▶ HOW TO COMPLETE THIS TASK:
Pick each line containing the word "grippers" out of the data below.

───── RECORDS TO PROCESS ─────

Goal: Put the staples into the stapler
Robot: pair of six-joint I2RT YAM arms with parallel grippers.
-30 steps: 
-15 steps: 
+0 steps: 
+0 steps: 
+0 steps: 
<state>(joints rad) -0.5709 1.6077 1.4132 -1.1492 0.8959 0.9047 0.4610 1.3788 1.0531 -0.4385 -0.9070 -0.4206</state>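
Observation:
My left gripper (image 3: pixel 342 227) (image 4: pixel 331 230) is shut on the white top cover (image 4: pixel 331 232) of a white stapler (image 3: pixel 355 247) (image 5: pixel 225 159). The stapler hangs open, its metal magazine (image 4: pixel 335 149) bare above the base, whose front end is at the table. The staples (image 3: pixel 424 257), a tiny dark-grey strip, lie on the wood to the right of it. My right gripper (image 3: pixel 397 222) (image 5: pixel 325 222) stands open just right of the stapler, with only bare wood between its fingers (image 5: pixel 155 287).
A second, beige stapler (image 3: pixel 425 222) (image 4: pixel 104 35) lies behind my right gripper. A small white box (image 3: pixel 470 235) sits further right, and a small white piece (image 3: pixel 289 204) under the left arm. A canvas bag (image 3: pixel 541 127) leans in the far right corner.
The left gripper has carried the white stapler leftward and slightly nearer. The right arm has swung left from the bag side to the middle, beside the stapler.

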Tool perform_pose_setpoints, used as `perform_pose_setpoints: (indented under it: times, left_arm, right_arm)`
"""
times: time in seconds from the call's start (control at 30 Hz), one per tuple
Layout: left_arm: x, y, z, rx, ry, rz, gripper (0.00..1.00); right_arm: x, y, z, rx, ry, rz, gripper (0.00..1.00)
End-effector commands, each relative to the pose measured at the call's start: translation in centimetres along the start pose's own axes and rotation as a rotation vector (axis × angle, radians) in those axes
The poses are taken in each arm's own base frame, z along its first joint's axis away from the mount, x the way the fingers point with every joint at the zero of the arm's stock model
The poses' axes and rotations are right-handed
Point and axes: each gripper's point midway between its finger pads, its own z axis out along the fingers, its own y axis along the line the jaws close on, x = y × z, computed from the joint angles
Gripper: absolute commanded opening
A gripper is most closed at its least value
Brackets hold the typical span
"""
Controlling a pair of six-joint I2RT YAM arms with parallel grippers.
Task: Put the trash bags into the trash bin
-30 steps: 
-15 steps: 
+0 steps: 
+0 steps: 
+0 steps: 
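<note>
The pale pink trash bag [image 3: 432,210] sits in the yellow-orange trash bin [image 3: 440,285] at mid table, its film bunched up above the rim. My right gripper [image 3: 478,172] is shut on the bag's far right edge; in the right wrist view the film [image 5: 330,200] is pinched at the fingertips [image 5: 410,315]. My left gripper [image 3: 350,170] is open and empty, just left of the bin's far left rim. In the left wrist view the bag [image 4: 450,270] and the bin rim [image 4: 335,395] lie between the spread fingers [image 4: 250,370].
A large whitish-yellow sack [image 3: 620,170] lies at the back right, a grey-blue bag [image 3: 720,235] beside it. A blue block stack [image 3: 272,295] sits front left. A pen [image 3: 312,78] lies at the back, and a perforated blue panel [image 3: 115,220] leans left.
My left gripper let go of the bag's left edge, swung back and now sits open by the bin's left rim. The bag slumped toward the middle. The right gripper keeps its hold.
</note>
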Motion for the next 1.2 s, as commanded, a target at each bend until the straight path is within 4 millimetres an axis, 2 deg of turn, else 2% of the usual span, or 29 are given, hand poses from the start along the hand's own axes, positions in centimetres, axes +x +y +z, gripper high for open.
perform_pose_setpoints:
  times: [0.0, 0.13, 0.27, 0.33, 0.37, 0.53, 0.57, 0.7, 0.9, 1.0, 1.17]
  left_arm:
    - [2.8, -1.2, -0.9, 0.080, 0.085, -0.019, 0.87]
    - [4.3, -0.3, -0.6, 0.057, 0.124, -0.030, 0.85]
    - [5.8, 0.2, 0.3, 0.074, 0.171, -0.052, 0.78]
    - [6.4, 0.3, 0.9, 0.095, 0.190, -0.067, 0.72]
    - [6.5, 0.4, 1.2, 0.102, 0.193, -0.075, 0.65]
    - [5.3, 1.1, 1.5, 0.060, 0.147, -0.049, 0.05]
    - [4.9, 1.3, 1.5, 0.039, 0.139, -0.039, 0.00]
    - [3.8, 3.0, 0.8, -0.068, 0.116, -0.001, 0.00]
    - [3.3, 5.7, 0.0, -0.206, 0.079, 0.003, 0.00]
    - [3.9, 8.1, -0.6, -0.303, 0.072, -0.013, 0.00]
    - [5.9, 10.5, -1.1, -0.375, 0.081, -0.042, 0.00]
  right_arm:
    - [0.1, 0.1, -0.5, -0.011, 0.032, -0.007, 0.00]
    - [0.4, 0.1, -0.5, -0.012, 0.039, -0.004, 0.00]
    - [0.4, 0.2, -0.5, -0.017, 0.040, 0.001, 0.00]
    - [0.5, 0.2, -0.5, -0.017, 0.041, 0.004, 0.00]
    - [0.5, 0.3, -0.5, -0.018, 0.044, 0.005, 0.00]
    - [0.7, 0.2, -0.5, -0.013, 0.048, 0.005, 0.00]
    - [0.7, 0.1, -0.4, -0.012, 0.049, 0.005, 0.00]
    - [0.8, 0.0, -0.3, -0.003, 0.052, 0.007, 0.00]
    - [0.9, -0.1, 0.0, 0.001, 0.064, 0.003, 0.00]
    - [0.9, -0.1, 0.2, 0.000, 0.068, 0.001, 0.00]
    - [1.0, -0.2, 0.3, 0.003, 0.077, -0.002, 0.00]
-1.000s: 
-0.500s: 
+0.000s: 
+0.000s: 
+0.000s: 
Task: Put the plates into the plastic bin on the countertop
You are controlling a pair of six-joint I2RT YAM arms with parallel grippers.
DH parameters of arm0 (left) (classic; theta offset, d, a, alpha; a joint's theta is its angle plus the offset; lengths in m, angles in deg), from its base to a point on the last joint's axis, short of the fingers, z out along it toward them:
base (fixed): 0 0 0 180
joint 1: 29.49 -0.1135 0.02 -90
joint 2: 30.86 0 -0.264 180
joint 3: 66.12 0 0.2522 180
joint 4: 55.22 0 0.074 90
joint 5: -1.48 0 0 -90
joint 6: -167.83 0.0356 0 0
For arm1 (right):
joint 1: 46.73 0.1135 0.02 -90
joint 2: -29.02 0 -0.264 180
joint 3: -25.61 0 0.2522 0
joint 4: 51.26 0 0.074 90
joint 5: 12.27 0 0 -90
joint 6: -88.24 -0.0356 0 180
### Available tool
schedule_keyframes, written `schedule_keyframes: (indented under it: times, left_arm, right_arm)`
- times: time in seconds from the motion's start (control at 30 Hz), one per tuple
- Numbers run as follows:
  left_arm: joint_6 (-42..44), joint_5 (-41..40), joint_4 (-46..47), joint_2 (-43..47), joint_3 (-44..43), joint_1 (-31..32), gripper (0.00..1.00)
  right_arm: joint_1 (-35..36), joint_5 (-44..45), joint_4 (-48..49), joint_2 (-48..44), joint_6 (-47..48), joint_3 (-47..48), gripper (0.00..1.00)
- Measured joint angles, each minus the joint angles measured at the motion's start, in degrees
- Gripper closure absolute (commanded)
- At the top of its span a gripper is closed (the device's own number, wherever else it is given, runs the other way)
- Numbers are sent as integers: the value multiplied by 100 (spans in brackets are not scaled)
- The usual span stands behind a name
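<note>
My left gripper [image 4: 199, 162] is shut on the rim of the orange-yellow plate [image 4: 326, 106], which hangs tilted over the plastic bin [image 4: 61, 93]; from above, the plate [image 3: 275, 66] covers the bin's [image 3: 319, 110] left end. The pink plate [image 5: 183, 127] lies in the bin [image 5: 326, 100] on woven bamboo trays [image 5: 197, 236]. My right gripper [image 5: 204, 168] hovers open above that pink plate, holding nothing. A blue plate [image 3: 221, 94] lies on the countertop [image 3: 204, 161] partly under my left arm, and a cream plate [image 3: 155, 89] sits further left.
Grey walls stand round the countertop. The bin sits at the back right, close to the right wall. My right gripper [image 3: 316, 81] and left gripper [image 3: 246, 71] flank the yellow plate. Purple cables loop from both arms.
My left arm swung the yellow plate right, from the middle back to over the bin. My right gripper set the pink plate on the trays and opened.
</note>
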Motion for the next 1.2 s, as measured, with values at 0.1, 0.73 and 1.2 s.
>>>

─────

▶ RESULT OF THIS EXERCISE:
Robot: pair of six-joint I2RT YAM arms with parallel grippers.
Controlling a pair of six-joint I2RT YAM arms with parallel grippers.
You are controlling a pair of six-joint I2RT YAM arms with parallel grippers.

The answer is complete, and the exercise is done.